Database Research Cluster

University of Salzburg

Salzburg | Website

Open for Collaboration

Short Description

The server infrastructure includes a network of 18 powerful server systems of the company Supermicro with multi-core processors based on the x86-64 architecture for calculations and experimental setups in the field of database and algorithm research. The nodes are connected with 40Gbit/s Ethernet, 2x 56Gbit/s (10 nodes) and 3x 200Gbit/s Infiniband (3 nodes), and can be used specifically for hardware-related programming and development with RDMA.

Systems with 96GB to 2TB RAM and 12 to 64 CPU cores are available. For the storage of research data, fast storage systems in RAID arrays with multiple redundancy and backups at different locations are available. A CI system supports the rapid development of research software.

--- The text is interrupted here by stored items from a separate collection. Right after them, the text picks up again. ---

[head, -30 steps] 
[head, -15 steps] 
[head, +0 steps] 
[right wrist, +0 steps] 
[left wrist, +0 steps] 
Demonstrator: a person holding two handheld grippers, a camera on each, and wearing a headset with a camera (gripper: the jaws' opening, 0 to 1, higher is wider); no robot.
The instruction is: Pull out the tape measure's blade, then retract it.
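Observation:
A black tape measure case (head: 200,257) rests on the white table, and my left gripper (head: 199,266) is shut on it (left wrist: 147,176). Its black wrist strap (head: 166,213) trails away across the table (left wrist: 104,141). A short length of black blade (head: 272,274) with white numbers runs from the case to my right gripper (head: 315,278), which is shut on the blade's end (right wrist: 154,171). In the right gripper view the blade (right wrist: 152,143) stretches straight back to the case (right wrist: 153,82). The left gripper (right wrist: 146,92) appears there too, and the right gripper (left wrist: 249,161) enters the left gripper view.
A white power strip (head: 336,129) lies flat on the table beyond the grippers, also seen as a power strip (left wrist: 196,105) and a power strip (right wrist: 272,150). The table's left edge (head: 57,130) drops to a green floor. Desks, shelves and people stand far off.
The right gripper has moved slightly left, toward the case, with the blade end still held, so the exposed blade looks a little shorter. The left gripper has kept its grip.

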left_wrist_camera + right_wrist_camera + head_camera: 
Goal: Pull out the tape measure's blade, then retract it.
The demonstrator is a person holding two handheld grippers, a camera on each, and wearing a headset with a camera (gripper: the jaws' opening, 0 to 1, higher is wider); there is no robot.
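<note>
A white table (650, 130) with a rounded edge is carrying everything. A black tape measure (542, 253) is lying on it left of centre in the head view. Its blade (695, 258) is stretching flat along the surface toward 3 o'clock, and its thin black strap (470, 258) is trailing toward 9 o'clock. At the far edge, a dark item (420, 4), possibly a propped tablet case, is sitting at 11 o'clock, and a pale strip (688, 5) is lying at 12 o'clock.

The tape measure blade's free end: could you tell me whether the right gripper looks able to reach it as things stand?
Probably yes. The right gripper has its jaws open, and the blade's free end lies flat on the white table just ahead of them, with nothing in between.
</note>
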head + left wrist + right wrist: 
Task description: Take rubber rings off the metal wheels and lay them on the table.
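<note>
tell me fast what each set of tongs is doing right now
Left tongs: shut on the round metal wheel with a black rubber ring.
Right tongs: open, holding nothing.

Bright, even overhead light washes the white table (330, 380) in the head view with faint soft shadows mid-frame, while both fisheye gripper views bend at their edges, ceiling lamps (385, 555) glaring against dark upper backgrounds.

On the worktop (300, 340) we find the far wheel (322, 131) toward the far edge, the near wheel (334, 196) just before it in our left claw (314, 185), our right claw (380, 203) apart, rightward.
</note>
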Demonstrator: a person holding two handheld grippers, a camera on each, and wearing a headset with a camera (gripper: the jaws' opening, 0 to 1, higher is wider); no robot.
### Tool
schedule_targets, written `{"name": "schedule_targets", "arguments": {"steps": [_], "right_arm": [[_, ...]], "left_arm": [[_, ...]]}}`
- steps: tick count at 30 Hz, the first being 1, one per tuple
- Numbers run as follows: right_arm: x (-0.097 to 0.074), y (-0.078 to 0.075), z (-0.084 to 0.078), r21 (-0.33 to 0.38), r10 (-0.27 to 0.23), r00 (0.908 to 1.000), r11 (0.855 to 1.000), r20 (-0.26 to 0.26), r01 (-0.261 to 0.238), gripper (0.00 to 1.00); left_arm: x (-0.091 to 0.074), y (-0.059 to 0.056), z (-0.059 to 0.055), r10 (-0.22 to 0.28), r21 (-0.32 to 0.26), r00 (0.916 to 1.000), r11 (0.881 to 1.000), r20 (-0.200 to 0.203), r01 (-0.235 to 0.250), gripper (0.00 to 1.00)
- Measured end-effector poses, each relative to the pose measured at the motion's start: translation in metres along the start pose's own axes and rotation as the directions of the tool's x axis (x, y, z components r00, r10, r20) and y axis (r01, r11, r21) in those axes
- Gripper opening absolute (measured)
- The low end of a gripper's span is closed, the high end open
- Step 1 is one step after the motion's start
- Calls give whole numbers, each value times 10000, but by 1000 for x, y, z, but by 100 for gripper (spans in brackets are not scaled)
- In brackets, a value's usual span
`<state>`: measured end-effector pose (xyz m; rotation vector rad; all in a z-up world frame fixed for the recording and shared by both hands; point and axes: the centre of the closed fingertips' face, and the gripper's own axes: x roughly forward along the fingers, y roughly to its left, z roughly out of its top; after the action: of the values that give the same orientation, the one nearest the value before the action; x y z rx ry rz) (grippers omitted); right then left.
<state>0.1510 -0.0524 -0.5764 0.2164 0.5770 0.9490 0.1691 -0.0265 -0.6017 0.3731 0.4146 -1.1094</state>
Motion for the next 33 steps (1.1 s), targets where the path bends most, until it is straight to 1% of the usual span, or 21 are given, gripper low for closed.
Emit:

The system is designed to fulfil different requirement profiles. Memory- and computationally intensive applications as well as distributed calculations can be performed on multiple nodes. In addition, applications and operating systems can be operated in isolation and can be abstracted using virtualization and containers.

For access to the server infrastructure, research computers based on the x86-64 architecture, equipped with various operating systems (Windows, Linux, MacOS) are available.

Contact Person

Prof. DI Dr. Nikolaus Augsten

Research Services

Systems and algorithms for processing data
Storing and querying large data
Approximate query processing
Spatio-temporal database systems
GIS enabled databases
Interconnected nodes with 2x56Gbit/s Infiniband (per computing node) resp. 2x200Gbit/s and 40Gbit/s ethernet technology
Direct Infiniband hardware access for RDMA-enabled software and services
Abstraction and Isolation of running systems using virtualization and container technologies
Database-as-a-service (DH-Infra Project)
Test and Development Infrastructure-as-a-service (DH-Infra Project)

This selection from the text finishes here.